Llegando a calle Patricias Mendocinas pasamos por la puerta de la Legislatura y
encontramos a Diputados conversando con la gente, vestidos como un ciudadano
más, discutiendo y escuchando las demandas, luchando por su pueblo. De todo lo
que estaba viendo fue lo que más extrañeza me causó, al punto de creer que lo estaba
soñando todo. Seguimos con dirección hacia el oeste, entramos a la plaza y en
uno de los bancos ubicados en los laterales del pasillo vimos a un señor calvo
que dibujaba muy entretenido en sus anotadores, lo observamos con detenimiento
y advertimos que era el mismísimo Quino que andaba de paseo por su antigua
tierra. Nos hicimos los distraídos y chusmeamos de refilón algunas de sus
amarillentas hojas; él nos advirtió dándose cuenta de nuestra curiosidad y sin emitir
ninguna palabra nos enseñó amablemente su nueva creación: era una viñeta de
Mafalda reflexionando sobre el mundo en el que vivimos y preguntando
inocentemente a su madre por qué la ONU dejaba morir tantas personas en Franja
de Gaza. Le devolvimos su gesto convidándole un mate, no nos dijimos ni una
palabra ya que no queríamos quitarle su estado de concentración, así que continuamos
recorriendo la explanada de la plaza que lucía maravillosa. Esa noche
extrañamente no había personas tristes durmiendo en los rincones, la fuente
estaba brillante y disparaba agua con mucha fuerza para todos lados, a esa hora
el rocío parecía intransigente ya que la lluvia seguía cayendo en cantidades.
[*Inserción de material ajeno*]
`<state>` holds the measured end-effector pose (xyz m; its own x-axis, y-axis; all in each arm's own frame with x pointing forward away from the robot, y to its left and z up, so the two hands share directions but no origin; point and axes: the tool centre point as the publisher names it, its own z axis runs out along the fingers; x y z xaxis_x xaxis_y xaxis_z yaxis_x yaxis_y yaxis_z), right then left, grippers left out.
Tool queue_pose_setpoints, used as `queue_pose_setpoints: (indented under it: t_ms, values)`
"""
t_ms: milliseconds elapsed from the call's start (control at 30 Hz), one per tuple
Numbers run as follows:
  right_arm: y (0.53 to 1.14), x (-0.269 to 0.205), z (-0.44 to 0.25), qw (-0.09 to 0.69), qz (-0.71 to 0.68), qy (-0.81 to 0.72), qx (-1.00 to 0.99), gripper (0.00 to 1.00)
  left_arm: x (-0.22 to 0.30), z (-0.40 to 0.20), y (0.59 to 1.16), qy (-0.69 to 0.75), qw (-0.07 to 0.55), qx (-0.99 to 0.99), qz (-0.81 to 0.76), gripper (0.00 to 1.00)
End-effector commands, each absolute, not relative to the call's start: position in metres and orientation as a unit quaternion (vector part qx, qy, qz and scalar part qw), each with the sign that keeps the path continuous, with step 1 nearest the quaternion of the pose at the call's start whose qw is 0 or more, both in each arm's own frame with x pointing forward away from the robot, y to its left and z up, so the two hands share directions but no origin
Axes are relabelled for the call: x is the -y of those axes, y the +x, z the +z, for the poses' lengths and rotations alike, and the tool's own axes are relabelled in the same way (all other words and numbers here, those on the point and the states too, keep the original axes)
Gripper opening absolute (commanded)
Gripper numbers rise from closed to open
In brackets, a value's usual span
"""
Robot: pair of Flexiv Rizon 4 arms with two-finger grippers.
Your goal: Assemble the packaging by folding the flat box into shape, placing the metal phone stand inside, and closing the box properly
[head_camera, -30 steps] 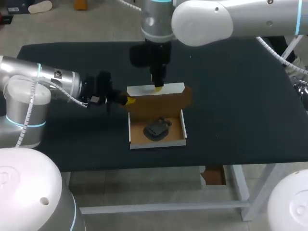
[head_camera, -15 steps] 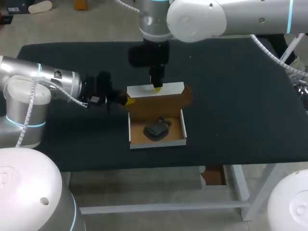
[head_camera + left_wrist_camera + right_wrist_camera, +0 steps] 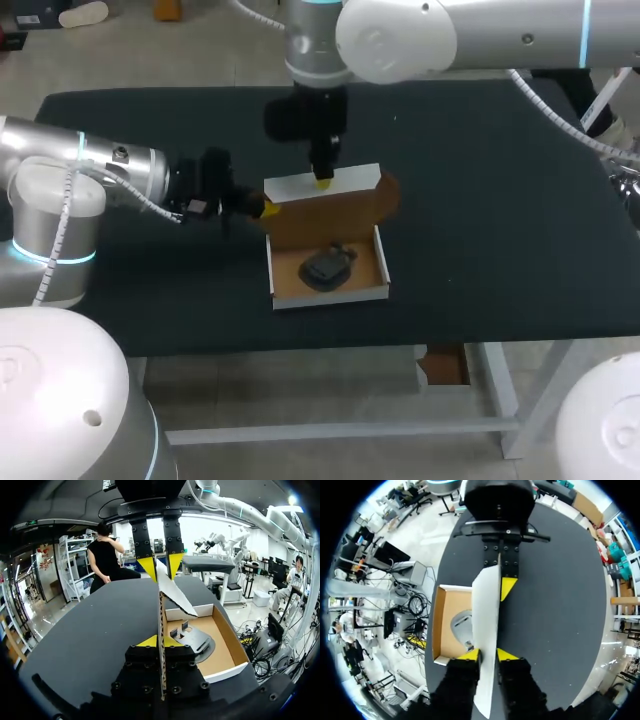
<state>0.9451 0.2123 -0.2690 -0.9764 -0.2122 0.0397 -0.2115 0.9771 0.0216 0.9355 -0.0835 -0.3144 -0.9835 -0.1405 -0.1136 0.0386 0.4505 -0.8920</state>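
Overhead, right end effector [image 3: 323,182] pinching box lid [image 3: 355,184]

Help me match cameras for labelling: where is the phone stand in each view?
Head view: phone stand inside the box tray.
Left wrist view: phone stand in the tray, beside the left gripper.
Right wrist view: phone stand half hidden behind the lid.
Landmark: the upright lid, clamped by left gripper and right gripper.

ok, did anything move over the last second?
The right arm shifted slightly toward my left. The right claw took the lid with it, so more of its white face shows. The left claw stayed clamped on the lid's edge. The box and stand didn't move.
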Motion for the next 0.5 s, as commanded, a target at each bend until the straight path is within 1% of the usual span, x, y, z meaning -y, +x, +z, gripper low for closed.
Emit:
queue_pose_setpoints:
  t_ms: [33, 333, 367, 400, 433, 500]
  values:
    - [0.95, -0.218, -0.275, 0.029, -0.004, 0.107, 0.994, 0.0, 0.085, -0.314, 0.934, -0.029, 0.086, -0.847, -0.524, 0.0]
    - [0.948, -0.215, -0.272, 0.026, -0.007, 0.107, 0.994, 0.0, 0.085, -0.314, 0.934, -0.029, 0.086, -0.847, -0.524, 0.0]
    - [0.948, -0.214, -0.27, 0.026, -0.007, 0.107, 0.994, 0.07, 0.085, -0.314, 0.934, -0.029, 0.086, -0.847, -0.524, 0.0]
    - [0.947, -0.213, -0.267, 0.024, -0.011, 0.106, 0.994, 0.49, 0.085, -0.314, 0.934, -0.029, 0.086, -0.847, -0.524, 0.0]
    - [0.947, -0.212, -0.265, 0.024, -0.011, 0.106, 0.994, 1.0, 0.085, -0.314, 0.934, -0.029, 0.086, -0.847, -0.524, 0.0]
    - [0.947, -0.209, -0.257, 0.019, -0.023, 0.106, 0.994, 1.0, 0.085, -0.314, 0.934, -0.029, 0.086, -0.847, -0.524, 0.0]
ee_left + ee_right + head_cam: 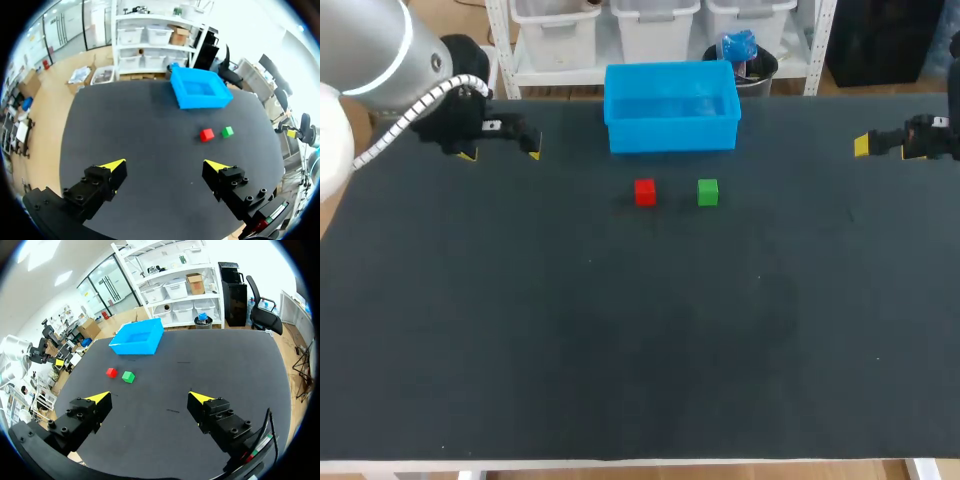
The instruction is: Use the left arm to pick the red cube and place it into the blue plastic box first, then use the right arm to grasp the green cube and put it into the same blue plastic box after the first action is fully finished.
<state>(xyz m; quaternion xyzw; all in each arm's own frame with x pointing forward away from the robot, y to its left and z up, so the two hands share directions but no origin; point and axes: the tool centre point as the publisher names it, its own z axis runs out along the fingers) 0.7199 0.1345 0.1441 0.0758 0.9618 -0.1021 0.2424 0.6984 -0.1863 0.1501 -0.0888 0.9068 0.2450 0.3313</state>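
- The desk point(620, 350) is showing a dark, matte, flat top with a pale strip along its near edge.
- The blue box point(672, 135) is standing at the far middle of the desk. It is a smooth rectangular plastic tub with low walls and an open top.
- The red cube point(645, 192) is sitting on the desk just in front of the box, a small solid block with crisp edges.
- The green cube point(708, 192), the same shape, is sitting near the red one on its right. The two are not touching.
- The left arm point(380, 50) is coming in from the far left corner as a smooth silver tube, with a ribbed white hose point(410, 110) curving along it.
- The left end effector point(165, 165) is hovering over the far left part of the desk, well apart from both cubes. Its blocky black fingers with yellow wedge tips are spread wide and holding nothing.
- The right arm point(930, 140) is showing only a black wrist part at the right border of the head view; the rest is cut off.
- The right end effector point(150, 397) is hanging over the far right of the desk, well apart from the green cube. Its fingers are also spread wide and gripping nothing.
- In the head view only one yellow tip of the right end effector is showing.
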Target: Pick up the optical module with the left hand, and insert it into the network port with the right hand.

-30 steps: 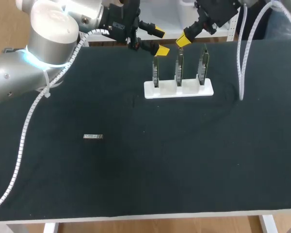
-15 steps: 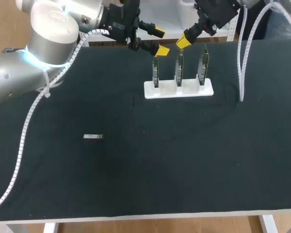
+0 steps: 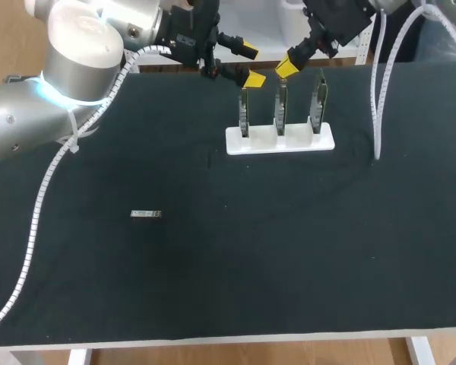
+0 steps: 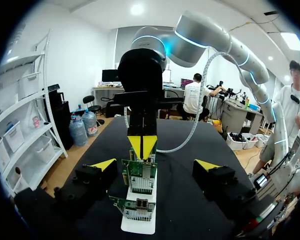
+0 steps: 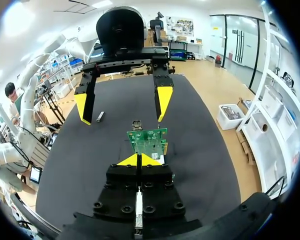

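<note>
Our left gripper is spread wide with nothing in it. Its lower yellow tip hangs just above the leftmost of three circuit boards, which stand upright in a white holder. From the head camera our right gripper shows only one yellow tip, just above the middle board, so we cannot judge it there. Its own wrist camera settles the matter: the right gripper has its tips pressed together on nothing, with a board just ahead of them.

The left wrist camera looks down the row. The boards line up one behind another ahead of the open left gripper, and the nearest carries a metal socket.

The optical module lies flat on the black table, well apart from the holder and both arms. The left wrist camera does not show it. The right wrist camera catches it as a small sliver on the table beyond the left gripper.
</note>
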`<action>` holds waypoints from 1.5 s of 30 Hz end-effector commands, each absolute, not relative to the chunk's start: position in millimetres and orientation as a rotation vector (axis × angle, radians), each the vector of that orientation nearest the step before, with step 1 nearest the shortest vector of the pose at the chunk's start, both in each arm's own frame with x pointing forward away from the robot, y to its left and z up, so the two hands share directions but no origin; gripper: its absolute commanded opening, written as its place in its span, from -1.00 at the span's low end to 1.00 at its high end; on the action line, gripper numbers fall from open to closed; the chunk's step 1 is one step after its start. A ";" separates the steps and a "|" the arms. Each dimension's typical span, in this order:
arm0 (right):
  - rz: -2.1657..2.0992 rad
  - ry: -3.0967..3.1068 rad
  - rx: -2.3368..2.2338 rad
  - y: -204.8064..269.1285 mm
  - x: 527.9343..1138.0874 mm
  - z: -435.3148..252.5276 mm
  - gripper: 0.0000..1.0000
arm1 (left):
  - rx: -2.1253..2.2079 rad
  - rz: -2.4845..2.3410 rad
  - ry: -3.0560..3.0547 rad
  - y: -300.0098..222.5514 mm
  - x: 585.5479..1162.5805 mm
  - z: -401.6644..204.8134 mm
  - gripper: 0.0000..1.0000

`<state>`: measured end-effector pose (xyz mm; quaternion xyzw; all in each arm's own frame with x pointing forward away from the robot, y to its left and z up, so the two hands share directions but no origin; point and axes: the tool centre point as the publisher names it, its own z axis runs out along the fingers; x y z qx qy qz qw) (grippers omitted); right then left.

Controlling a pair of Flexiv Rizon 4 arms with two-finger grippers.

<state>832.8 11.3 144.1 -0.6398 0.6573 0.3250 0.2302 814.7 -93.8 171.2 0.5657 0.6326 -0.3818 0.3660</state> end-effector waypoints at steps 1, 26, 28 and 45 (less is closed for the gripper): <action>1.613 1.619 -2.122 12.5 841.0 143.3 -1.00 | 1.458 -0.981 1.631 -94.5 816.2 171.9 1.00; 1.620 1.643 -2.129 10.4 840.5 137.7 -1.00 | 1.458 -0.981 1.631 -94.5 816.2 171.9 1.00; 1.621 1.643 -2.127 10.2 840.4 137.0 -1.00 | 1.458 -0.981 1.631 -94.5 816.2 171.9 1.00; 1.633 1.654 -2.117 10.0 836.7 133.5 -1.00 | 1.458 -0.981 1.631 -94.5 816.2 171.9 1.00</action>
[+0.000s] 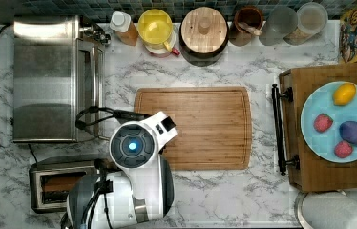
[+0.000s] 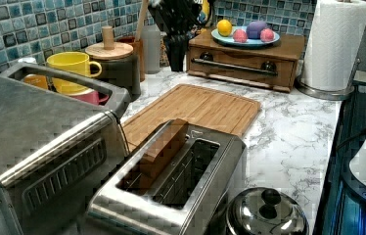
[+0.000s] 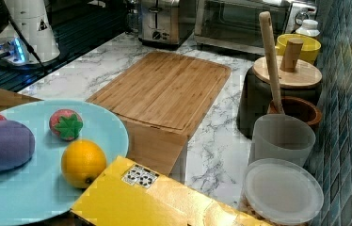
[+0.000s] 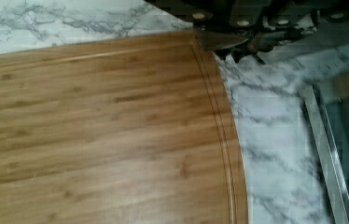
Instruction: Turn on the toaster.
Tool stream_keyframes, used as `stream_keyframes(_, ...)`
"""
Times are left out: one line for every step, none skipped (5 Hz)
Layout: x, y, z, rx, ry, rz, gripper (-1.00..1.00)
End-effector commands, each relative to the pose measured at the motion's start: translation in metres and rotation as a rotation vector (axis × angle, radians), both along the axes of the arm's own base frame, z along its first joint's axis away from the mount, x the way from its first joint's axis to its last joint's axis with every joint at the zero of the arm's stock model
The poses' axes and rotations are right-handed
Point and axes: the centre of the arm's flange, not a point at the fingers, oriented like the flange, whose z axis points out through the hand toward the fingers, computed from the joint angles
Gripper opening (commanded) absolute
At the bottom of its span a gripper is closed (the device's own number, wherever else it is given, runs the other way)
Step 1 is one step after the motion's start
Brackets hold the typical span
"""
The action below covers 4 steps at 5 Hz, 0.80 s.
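Top view, left to right. The toaster oven (image 1: 52, 78) occupies the top view's left, its glass door facing the cutting board. Just below it in the picture, at the lower-left corner of the marble counter (image 1: 224, 191), stands the toaster (image 1: 57, 183). Its long axis, and its two dark slots, run left to right across the top view, parallel to the board's long side. A brown slab, probably a slice of bread, sits in one slot. In the right view the toaster (image 3: 164, 21) turns a narrow end with a dial toward the cutting board, so the control end points to the top view's right.

The robot arm (image 1: 133, 167) rises beside the toaster's right end and partly covers it; its wrist hangs over the lower-left corner of the cutting board (image 1: 200, 126). The gripper (image 4: 242, 44) shows in the wrist view as dark hardware above the board's edge and the adjoining marble. Whether its fingers are spread or closed cannot be told.

Behind the board stand a yellow mug (image 1: 156, 28) and a wooden-lidded jar (image 1: 204, 31). At the top view's right, a blue plate (image 1: 324, 143) of toy fruit rests on a wooden drawer box (image 1: 320, 179).
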Motion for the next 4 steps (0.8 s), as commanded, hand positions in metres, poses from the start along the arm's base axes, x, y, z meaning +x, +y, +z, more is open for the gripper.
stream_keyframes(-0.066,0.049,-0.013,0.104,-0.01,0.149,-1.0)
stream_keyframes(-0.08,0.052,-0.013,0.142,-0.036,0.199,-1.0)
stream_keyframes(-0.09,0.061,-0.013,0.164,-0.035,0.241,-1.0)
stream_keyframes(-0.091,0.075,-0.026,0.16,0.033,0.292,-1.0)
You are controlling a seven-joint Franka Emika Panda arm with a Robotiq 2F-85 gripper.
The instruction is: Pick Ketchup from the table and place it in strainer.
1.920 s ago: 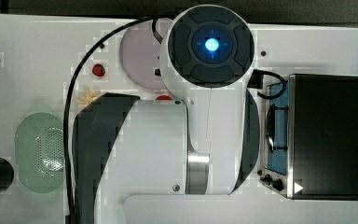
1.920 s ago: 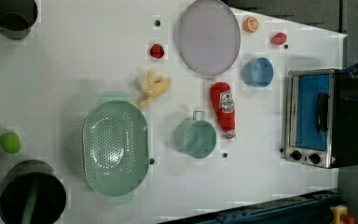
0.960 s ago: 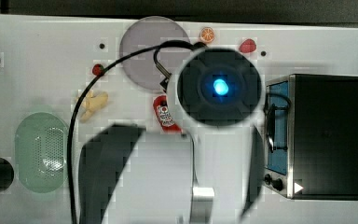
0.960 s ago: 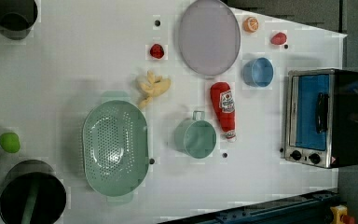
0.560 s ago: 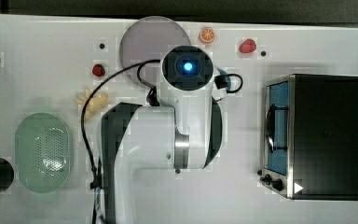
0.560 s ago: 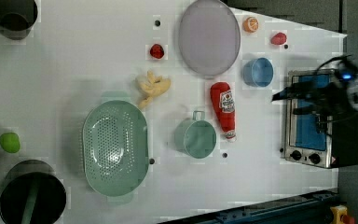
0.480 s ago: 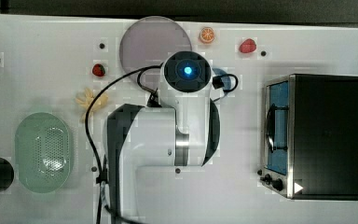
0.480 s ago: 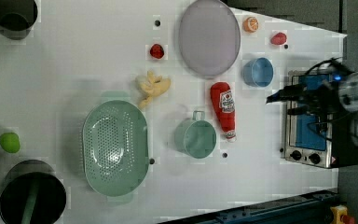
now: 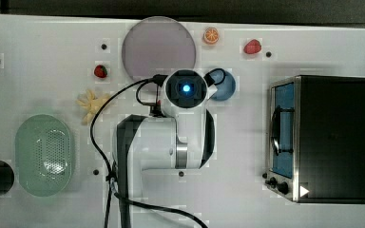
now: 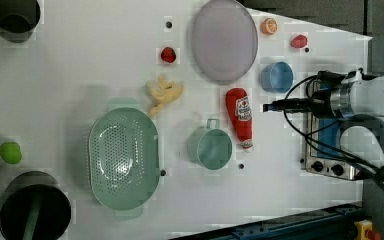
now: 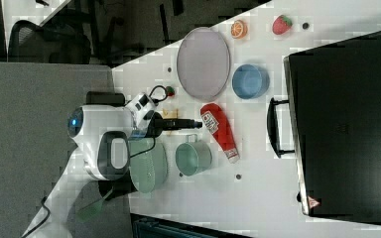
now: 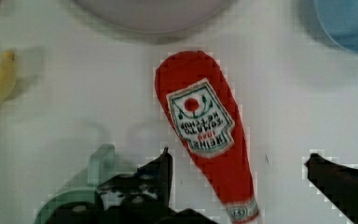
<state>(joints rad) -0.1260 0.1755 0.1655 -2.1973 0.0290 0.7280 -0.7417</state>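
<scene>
now that the arm has swung in from the oven side, the pincer (image 12: 237, 172) hangs spread wide above the ketchup (image 10: 240, 117), which lies flat on the table (image 10: 80, 65) at frame centre in the left view, between cup (image 10: 211, 146) and blue bowl (image 10: 276, 76). strainer (image 10: 124, 159), lower left, is empty; grasp is judged next.

Bare table flanks the ketchup bottle (image 10: 240, 117); a green cup (image 10: 210, 147) crowds 1 side, toward the strainer (image 10: 124, 160).
</scene>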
Decidimos tirarnos junto a un árbol y comenzamos a habla de las miradas, de lo
grandioso de las miradas. De lo fantástico que es poder ver más allá de lo que
vemos o creemos ver; de que cada instante puede ser varios instantes si lo
aprendemos a ver; de lo bella que es esta ciudad vista con estos ojos. Nos
preguntamos cómo la verán esas personas que van pasando por las esquinas o
aquellos otros transeúntes que día a día
corren casi como máquinas a cumplir con su trabajo. Él sacó una hoja y me leyó
un poema, sus recientes versos, era un gran escritor aunque afirmaba que no le
gustaban sus poemas, pero esa noche quiso compartirlo conmigo por el
mismísimo poder de la espontaneidad. Las palabras empezaron a bailar un tango
arrabalero, los versos se formaban dibujando firuletes en el suelo, las
estrofas movían sus piernas seductoras y se entrecruzaban hasta formar un párrafo
con ritmos de bandoneón. Fue tal su
alegoría que la dicción de los vocablos atravesaron nuestras mentes y corazones;
y en algún lugar del tiempo pasado o por conocer nos encontrábamos ambos con esos brazos
extraviados del amor, y corríamos por algún mar derrochando nuestras poesías y
copas de Malbec volcadas en las sonrisas. Sentimos que las miradas de la ciudad
se alineaban, que vencían al miedo y salían de sus casas enrejadas, de sus
rutas sesgadas del trabajo, del mostrador de sus negocios; y concurrían a la
plaza a escuchar nuestras palabras, a mirarse a los ojos con su ahora compadre
o comadre, a entender la mirada del mundo vista desde otra óptica. Y se daban
cuenta que todos los mundos eran posibles, que los ladrones no son ladrones,
que las verdades no son absolutas, que los límites reducen las cabezas y la
indiferencia quema la piel, de que siempre hay algo nuevo por conocer.
Yo
ebrio de alegría seguía escuchando y mirando, escuchando y mirando… soñando. Y
ahora entre tantas miradas hermanadas que giran por mi cabeza creo que estoy
listo para dormirme en el césped y dejar el velo abierto para soñar con esa
poesía inconclusa de la servilleta de papel, mientras mi amigo custodia la
puerta de abandono de este estado de vigilia.